# What the task requires:
Keep only the lines of the listing that include the word "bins", and copy them.

# The input:

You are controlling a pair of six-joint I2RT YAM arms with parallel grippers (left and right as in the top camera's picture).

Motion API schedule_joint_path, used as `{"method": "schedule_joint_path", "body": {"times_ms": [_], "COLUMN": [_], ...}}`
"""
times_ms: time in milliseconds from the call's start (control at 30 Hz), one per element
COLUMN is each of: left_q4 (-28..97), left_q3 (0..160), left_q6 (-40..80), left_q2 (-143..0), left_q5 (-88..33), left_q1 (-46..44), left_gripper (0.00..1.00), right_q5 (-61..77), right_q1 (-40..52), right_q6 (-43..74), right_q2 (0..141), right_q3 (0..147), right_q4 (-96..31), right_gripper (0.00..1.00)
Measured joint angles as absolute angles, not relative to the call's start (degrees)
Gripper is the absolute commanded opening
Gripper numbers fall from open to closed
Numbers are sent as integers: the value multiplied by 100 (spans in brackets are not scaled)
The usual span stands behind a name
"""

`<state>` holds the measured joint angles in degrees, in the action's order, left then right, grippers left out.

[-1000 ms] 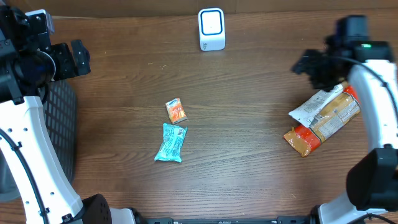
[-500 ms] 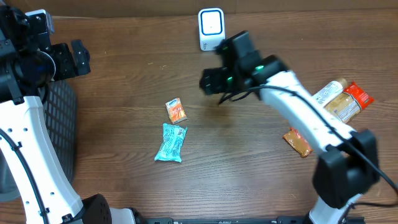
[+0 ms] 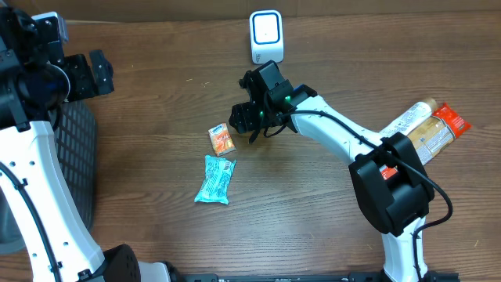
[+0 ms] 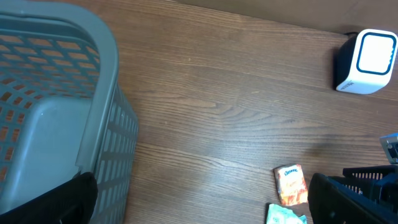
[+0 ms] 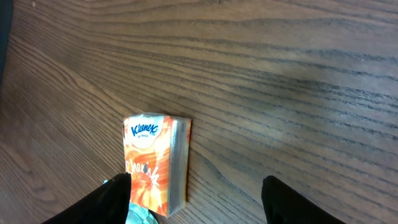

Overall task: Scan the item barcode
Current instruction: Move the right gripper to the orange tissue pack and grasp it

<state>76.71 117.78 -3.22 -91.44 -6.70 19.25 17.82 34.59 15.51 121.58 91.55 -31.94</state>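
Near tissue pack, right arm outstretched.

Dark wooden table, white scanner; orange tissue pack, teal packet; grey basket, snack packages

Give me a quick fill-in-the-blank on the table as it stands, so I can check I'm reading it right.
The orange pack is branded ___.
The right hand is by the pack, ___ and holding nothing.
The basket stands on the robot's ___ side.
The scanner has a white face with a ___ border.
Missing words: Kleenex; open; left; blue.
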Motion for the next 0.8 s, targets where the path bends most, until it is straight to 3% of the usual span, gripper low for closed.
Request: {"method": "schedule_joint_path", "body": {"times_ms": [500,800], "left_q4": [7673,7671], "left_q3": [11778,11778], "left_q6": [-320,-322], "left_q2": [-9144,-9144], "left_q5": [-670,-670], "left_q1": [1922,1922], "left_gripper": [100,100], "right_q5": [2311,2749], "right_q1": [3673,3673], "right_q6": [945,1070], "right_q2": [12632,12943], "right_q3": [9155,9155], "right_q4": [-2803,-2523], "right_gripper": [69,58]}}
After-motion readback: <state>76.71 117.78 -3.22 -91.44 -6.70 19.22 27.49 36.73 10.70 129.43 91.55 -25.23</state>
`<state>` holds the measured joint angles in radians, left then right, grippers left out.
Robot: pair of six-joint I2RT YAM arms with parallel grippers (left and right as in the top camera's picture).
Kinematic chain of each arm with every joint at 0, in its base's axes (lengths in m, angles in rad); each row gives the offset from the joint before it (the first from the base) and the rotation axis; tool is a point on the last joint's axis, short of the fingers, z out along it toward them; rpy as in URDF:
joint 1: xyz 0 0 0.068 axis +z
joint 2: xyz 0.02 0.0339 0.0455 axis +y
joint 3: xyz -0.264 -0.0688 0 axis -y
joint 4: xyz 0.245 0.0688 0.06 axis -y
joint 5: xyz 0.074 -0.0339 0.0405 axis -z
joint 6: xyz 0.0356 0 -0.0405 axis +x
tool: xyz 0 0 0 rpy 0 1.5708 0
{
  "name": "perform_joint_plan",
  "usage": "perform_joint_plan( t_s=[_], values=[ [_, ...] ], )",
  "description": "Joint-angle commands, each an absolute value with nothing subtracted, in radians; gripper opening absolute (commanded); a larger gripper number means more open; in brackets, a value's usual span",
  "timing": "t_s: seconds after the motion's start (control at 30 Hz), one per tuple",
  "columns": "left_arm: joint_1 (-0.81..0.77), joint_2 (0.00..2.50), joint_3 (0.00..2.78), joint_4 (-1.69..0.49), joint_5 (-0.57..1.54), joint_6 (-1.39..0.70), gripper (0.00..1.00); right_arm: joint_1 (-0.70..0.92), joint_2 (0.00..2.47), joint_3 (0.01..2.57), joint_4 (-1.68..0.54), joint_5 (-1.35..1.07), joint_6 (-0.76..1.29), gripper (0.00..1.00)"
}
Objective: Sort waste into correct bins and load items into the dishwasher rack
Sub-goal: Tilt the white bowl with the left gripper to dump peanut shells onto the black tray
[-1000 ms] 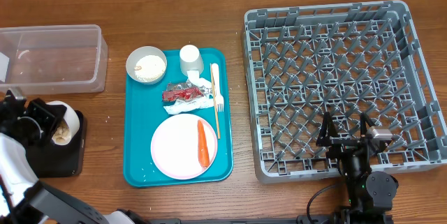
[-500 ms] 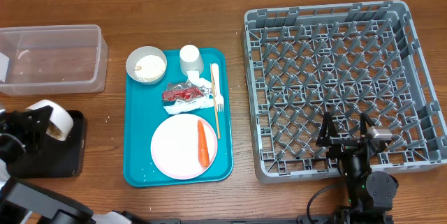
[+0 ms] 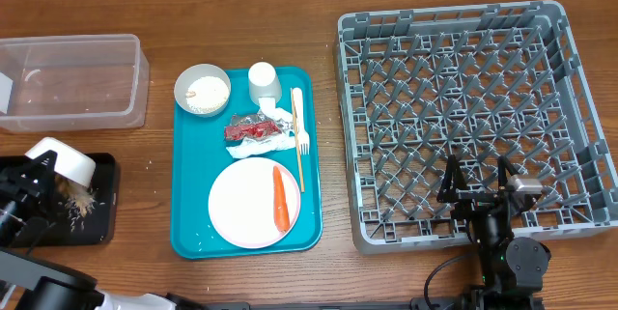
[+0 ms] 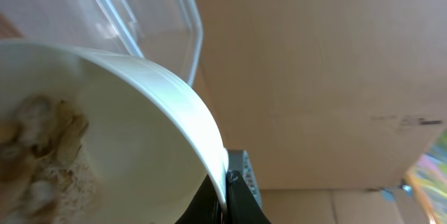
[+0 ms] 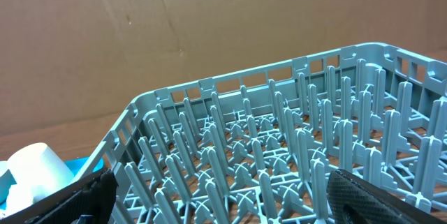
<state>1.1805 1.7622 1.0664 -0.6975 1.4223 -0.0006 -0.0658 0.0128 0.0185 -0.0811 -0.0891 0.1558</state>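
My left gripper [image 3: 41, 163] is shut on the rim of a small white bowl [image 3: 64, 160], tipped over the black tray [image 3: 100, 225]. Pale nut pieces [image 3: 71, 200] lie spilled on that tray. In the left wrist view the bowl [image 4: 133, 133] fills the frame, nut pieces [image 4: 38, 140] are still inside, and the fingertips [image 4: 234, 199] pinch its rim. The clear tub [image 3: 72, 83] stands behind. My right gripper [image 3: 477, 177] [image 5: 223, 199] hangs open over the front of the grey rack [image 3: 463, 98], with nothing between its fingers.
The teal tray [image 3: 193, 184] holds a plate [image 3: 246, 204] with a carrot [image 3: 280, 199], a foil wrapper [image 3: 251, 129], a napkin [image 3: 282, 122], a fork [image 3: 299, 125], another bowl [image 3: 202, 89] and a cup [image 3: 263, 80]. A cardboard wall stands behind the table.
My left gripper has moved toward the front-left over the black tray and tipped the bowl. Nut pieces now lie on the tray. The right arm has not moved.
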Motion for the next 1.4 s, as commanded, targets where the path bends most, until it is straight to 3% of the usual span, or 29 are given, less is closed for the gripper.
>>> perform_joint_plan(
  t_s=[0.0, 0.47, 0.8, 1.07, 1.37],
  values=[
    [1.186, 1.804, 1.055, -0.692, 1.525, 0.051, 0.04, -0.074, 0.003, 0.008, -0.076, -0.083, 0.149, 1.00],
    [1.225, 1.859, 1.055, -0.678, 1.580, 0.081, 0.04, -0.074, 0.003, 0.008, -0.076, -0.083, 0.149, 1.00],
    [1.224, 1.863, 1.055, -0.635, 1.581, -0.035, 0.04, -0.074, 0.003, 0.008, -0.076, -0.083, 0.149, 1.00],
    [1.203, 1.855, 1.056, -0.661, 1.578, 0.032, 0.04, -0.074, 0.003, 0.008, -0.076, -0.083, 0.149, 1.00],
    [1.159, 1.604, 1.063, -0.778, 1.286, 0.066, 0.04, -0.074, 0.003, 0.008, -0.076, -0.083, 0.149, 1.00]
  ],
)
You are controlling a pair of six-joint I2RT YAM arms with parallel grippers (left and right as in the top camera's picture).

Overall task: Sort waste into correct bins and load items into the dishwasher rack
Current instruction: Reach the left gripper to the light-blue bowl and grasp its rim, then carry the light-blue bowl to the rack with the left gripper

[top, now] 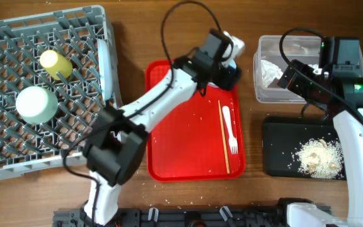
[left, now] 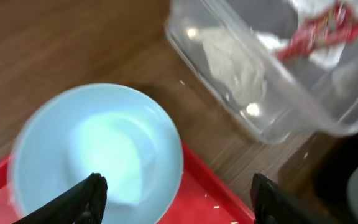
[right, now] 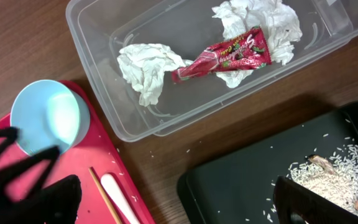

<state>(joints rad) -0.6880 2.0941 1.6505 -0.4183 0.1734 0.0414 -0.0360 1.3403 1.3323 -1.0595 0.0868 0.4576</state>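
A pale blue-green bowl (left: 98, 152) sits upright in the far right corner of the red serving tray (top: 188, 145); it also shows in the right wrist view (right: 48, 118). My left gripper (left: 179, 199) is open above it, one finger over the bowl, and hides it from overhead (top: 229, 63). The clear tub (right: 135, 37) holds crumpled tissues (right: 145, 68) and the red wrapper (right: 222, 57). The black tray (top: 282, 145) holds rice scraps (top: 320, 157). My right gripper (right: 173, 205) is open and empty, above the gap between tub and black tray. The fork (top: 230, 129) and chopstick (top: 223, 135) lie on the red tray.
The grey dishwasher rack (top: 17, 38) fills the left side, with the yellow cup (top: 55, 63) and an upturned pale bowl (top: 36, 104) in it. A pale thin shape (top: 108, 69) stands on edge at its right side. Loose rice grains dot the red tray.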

# Output below:
Objective: Sort waste into correct bins and load items into the dishwasher rack
Overall task: Sort waste into correct bins and load items into the dishwasher rack

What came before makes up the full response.